### Work required
Find every line below where the string "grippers" shows up, and copy those lines.

Data records:
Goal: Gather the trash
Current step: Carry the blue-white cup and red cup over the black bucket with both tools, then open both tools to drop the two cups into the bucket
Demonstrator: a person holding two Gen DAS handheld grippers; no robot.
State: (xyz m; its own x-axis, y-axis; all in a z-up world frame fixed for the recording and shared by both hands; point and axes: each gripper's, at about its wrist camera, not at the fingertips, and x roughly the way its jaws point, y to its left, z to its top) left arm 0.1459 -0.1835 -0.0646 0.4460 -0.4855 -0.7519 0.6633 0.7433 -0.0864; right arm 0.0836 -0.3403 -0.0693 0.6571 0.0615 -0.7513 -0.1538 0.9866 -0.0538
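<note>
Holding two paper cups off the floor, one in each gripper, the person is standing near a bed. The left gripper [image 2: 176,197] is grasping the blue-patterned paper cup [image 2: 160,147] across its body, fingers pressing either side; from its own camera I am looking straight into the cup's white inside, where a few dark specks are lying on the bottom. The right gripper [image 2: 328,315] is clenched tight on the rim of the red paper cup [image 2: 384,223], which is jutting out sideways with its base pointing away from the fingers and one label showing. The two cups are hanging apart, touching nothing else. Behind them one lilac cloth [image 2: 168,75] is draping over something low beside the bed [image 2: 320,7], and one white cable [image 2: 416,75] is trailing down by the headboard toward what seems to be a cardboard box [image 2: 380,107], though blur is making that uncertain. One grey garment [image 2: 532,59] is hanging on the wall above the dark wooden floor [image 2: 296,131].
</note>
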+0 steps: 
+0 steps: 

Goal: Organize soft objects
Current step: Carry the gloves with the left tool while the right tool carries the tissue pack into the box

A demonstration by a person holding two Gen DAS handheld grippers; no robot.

### Output
Demonstrator: a person holding two Gen DAS handheld grippers; no robot.
A demonstration by a person holding two Gen DAS handheld grippers; no robot.

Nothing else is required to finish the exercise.